Seventh Circuit Reverses Ban on Impact Statement Delegation, Requires Extension of Impact Statement Scope

September 1976
Citation:
6
ELR 10201
Issue
9

Prior to Public Law No. 94-83, the 1975 amendment1 to NEPA, the Second and Seventh judicial circuits had developed strict interpretations of the statute's requirements concerning federal participation in environmental impact statement (EIS) preparation. Both courts reached these conclusions in the context of the peculiar federal-state interaction that surrounds the planning and construction of federal-aid highways. Now both have recanted. The Second Circuit did so earlier this year in Conservation Society of Southern Vermont v. Secretary of Transportation,2 after that case had been tersely remanded by the Supreme Court.3 And the Seventh Circuit has now fallen in step by reversing its earlier ruling in Swain v. Brinegar4 that the Federal Highway Administration (FHWA) had improperly delegated preparation of an EIS for an interstate highway segment in Illinois to the state highway department.

Unlike the Second Circuit's approval of an impact statement limited to one segment of a larger highway upgrading effort, the Seventh Circuit went on to hold that the focus of the EIS was illegally restricted to a 15-mile segment of a 42-mile highway project.

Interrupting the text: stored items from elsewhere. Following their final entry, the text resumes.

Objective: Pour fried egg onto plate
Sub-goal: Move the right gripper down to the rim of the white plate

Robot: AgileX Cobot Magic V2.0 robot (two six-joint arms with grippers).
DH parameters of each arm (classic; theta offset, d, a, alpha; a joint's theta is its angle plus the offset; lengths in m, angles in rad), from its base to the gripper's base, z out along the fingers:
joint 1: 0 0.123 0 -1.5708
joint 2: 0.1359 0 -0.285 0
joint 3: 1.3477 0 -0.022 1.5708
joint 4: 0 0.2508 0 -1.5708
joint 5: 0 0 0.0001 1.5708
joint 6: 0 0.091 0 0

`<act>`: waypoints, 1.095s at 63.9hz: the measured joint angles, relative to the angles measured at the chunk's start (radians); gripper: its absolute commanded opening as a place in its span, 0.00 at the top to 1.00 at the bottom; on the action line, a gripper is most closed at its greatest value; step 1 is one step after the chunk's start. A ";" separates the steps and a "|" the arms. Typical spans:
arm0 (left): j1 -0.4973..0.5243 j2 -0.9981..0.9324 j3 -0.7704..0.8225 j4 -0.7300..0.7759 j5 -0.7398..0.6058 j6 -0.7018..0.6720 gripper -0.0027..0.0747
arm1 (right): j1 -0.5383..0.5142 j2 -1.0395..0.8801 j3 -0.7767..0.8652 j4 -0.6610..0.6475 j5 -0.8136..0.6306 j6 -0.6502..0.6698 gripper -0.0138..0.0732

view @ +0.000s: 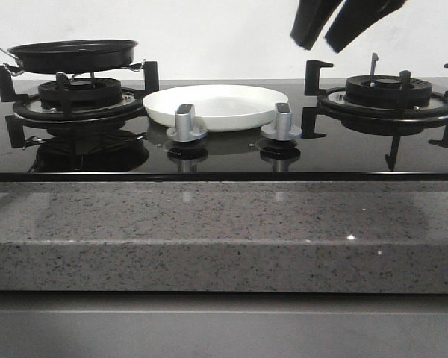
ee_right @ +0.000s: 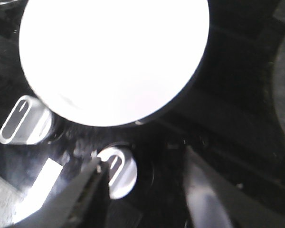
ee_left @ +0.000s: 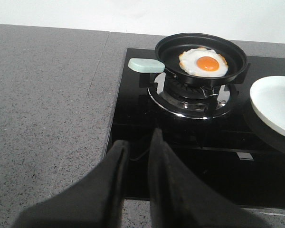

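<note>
The fried egg [ee_left: 203, 62] is lying flat in the black frying pan [ee_left: 202, 57], white with an orange yolk, and the pan is sitting on the left burner [ee_left: 192, 95] because nothing is gripping it yet; its pale green handle tip [ee_left: 145, 65] is sticking out toward 9 o'clock in the left wrist view, free for a grasp. The plate [view: 215, 107] is resting on the black glass cooktop [view: 224, 160] between the two burners, at about 3 o'clock of the pan and just beside it, probably placed there so a short tilt lands the egg on it. It is looking empty, so the pour is not yet done. The left gripper [ee_left: 137, 152] is hovering over the cooktop's near edge, well apart from the pan handle, fingers narrow with only a slim gap, holding nothing. The right gripper [view: 343, 26] is hanging above the right burner [view: 387, 97] side, jaws spread moderately, holding nothing. The front view is hiding the egg behind the pan rim and showing no left gripper; only the left wrist view is showing the egg and handle. The right wrist view is looking down on the plate's bare face and the two silver knobs [view: 187, 123], blurred. The grey speckled counter [view: 224, 224] is carrying the cooktop.
</note>
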 measured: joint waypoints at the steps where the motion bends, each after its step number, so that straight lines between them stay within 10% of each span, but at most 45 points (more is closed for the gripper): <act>1: 0.000 0.000 0.000 0.000 0.000 0.000 0.82 | 0.000 0.011 -0.012 0.000 0.007 0.002 0.47; 70: 0.000 0.000 0.000 0.000 0.000 0.000 0.82 | -0.084 0.514 -0.587 0.108 0.211 0.131 0.56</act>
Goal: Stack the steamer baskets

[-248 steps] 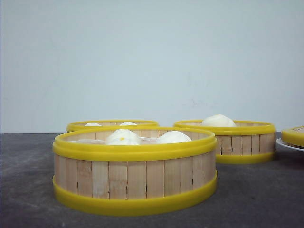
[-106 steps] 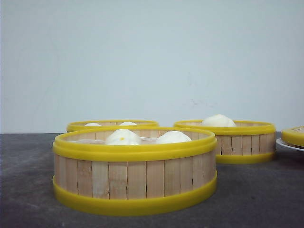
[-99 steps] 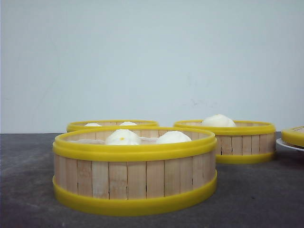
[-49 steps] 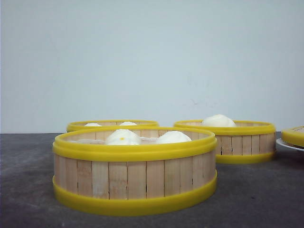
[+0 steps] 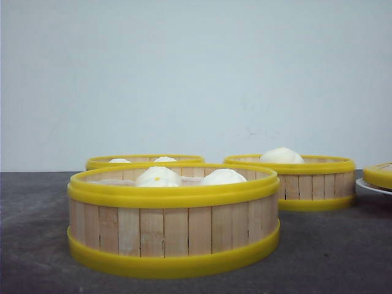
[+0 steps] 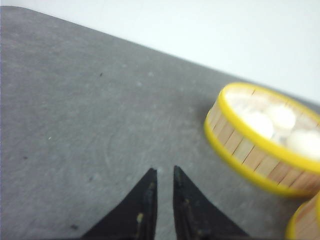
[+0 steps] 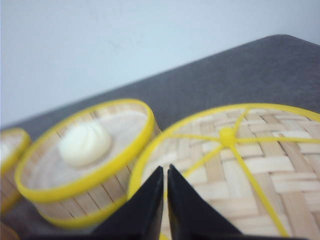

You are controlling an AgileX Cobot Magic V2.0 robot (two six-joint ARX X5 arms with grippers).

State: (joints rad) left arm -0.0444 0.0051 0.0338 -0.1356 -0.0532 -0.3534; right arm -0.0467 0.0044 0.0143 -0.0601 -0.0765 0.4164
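Nearest the front camera, the biggest-looking steamer basket [image 5: 174,220] is sitting on the grey tabletop [image 5: 331,251], and I am using it as the landmark. It is holding white buns [image 5: 158,177] that are peeking over its yellow rim. Behind it and a little left, a second steamer basket [image 5: 144,160] is showing only its rim and two bun tops. Behind it to the right, a third steamer basket [image 5: 315,181] is standing apart from it, carrying one bun [image 5: 281,155]. Farther right of the landmark, at the frame edge, a flat yellow lid [image 5: 380,175] is resting on a white plate [image 5: 371,187]. None of the baskets is sitting on another. From its wrist camera, the left end effector [image 6: 164,176] is hanging over bare tabletop with its black fingers nearly together, only a thin slit between them, gripping nothing; a basket with buns is lying off to one side. The right end effector [image 7: 165,175] is likewise almost closed and empty, hovering at the woven lid's edge, with the one-bun basket just beyond.
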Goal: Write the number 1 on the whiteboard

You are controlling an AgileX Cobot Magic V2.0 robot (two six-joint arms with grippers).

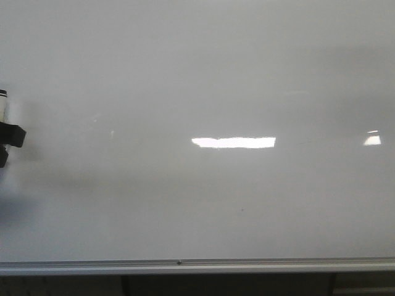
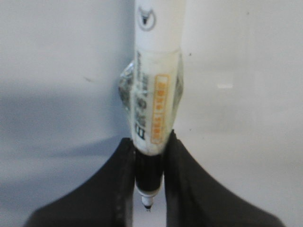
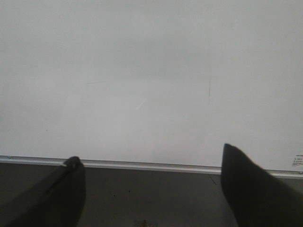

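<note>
The whiteboard (image 1: pixel 197 92) fills the front view, with a silver bottom rail (image 1: pixel 185 265). My left gripper (image 2: pixel 149 140) is shut on a white marker pen (image 2: pixel 154 94). The pen's black tip (image 2: pixel 147 204) points at the board (image 2: pixel 57 71); I cannot tell if it touches. In the front view only part of this gripper (image 1: pixel 7 137) and the pen (image 1: pixel 2 105) show, at the board's far left edge. A short, thin, dark, nearly vertical stroke, the number 1 (image 3: pixel 209 92), shows in the right wrist view. My right gripper (image 3: pixel 150 155) is open and empty, back from the board (image 3: pixel 142 56).
Bright light reflections (image 1: pixel 233 142) lie on the board's middle and right (image 1: pixel 372 140). Below the rail (image 3: pixel 142 165) is a dark surface (image 3: pixel 151 198). A small label (image 3: pixel 297 161) sits at the board's lower corner.
</note>
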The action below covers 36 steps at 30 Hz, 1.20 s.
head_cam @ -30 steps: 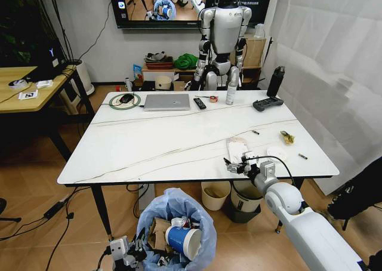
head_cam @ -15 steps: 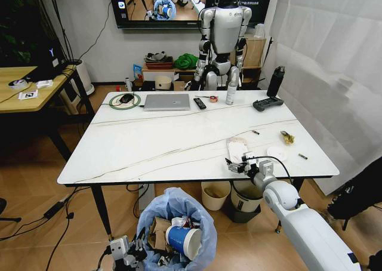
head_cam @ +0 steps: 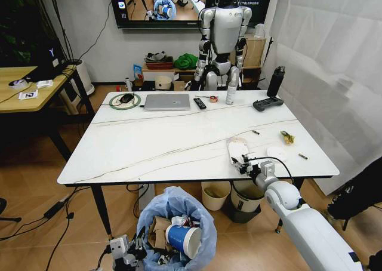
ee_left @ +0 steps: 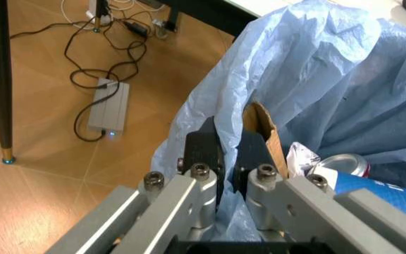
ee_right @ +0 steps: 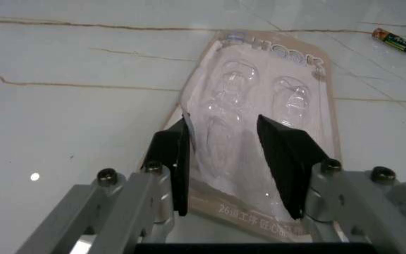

Coming in the wake of the Supreme Court's opinion in Kleppe v. Sierra Club,5 the Seventh Circuit's en banc decision in Swain v. Brinegar6 reaffirms the necessity for program impact statements under NEPA in situations where incremental federal decision making threatens to foreclose later project alternatives and thereby to predetermine an entire project's environmental consequences.